Compassion Practice – Getting out of the way

Yesterday we did our first day of compassion practice.  It’s so cool to dive into these new practices like an investigator and pick apart experienes.

I found all the different subtle flavors in the compassion practice and how compassion energy and metta energy differed.  For one, compassion is warmer, and a little bit more tingly in the throat.  I also feel like because compassion is about holding another’s suffering it’s a bit more earthy and grounded where the metta was more lofty.

One of the things that became super apparent in this sit was that same white noise block to concentration that I’ve described before.  It’s not a specific train of thinking or processing necessarily, it just feels like a bit of a disconnection from practice – like practice is over there and I’m over here and there’s  scrim in between us.  I remember in class on Monday one of our mentors mentioned that his current struggle is trying to bring too much of himself into meditation and how that can act like a block.  This came to me while I was sitting, and in the moments that the compassion/concentration weren’t stable and one track of my mind was wandering off, I just tried intentionally getting out of the way.

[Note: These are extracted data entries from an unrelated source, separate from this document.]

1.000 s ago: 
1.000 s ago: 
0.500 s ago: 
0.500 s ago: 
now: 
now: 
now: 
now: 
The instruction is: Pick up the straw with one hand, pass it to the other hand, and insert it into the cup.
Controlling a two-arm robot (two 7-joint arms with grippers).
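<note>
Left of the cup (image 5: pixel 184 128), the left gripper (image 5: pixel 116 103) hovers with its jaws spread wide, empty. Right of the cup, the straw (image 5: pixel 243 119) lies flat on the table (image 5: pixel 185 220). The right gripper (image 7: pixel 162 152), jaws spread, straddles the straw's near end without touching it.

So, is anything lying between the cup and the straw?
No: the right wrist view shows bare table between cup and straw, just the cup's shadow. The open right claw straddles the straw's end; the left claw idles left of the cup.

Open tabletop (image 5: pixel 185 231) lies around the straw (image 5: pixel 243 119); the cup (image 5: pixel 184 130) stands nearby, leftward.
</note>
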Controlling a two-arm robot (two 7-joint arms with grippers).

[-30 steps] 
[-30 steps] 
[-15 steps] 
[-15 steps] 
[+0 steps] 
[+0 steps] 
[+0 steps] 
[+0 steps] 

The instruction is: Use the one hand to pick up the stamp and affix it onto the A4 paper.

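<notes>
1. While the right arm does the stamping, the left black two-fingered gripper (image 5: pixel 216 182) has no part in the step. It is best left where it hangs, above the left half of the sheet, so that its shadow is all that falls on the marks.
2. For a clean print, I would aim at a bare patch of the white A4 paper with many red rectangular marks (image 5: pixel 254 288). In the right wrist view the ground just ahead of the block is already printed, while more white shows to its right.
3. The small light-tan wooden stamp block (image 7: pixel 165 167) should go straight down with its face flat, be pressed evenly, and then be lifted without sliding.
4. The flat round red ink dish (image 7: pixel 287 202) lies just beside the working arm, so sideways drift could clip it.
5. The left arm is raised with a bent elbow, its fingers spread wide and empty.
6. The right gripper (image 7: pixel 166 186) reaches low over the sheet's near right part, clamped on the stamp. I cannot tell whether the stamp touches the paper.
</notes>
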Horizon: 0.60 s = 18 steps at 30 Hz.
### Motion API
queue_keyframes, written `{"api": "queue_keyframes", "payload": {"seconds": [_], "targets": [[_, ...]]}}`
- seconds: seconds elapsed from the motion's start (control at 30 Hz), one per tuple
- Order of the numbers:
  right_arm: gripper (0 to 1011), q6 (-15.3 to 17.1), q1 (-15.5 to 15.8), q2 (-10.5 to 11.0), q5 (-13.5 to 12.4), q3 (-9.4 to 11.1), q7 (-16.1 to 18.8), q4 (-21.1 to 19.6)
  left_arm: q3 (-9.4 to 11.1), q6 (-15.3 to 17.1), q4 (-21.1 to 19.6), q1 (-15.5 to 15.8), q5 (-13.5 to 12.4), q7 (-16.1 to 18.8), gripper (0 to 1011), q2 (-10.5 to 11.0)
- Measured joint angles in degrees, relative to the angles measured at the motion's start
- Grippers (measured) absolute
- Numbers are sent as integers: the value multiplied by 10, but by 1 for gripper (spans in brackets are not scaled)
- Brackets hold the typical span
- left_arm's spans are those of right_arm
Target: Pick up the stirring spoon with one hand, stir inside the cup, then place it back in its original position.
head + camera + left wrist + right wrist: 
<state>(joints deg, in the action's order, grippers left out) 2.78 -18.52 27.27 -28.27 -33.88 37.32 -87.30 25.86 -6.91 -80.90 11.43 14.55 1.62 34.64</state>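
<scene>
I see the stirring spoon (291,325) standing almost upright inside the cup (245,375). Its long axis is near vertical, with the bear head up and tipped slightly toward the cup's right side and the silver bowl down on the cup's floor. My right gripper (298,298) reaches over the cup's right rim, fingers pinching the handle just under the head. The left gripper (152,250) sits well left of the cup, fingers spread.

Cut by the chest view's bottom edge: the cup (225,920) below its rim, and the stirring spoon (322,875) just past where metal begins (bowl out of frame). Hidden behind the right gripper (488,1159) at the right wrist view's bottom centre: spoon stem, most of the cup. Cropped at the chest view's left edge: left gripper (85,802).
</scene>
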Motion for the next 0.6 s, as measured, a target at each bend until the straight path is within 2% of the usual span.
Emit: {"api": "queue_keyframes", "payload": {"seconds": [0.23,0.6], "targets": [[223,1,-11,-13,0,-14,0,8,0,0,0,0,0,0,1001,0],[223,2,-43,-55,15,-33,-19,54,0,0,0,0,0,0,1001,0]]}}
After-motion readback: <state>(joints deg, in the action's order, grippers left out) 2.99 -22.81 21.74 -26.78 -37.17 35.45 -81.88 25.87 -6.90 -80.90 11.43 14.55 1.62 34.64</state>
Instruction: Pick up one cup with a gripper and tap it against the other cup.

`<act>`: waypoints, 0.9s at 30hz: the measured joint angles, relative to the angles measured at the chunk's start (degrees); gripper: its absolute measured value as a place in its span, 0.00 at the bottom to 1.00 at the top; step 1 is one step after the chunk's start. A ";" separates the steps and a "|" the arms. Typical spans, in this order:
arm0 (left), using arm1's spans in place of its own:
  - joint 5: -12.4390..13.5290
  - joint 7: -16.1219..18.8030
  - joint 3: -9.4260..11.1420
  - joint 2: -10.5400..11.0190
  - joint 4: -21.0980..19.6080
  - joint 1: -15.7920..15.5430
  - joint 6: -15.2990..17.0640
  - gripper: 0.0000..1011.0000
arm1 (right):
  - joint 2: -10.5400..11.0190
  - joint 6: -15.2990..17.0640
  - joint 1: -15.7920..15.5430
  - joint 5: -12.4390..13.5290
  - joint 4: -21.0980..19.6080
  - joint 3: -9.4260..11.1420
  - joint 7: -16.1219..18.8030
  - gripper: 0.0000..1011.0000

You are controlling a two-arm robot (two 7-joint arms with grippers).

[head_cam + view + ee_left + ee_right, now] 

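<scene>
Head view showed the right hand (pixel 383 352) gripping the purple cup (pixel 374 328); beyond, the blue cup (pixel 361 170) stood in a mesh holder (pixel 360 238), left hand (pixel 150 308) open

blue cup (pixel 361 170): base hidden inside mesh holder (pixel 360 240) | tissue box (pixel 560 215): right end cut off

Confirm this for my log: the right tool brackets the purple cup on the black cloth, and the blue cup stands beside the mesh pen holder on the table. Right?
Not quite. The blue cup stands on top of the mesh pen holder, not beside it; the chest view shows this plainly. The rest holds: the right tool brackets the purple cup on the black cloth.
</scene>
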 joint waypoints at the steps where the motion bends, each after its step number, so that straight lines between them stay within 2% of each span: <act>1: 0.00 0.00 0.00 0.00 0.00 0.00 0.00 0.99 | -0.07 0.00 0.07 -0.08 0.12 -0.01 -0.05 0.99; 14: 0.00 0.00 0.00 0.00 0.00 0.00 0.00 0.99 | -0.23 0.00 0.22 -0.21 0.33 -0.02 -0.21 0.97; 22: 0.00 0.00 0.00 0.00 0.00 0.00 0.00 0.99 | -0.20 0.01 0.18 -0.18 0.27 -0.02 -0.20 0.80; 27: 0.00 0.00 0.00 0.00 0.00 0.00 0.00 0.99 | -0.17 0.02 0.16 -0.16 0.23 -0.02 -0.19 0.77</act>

When I was on retreat one of the things that led to my crossing the A&P and dissolution experiences was the intention for 5 days to just get out of the way.  I placed an intention to just let experience happen directly without my inner narrator giving me a play by play.  So I practiced this in walking meditation and sitting meditation and was able to achieve some very concentrated states of practice just by doing my best to allow things in without sending them through the thought filter.

This is something in the months since retreat that I’ve somehow lost a bit.  Mostly because this is not a practical way to be out in the constructed world and at a job etc.  So part of me forgot.  But I remembered yesterday, and I found that in just stepping to the side and getting out of my own way I was able to go deeper in my meditation and maintain more stable concentration.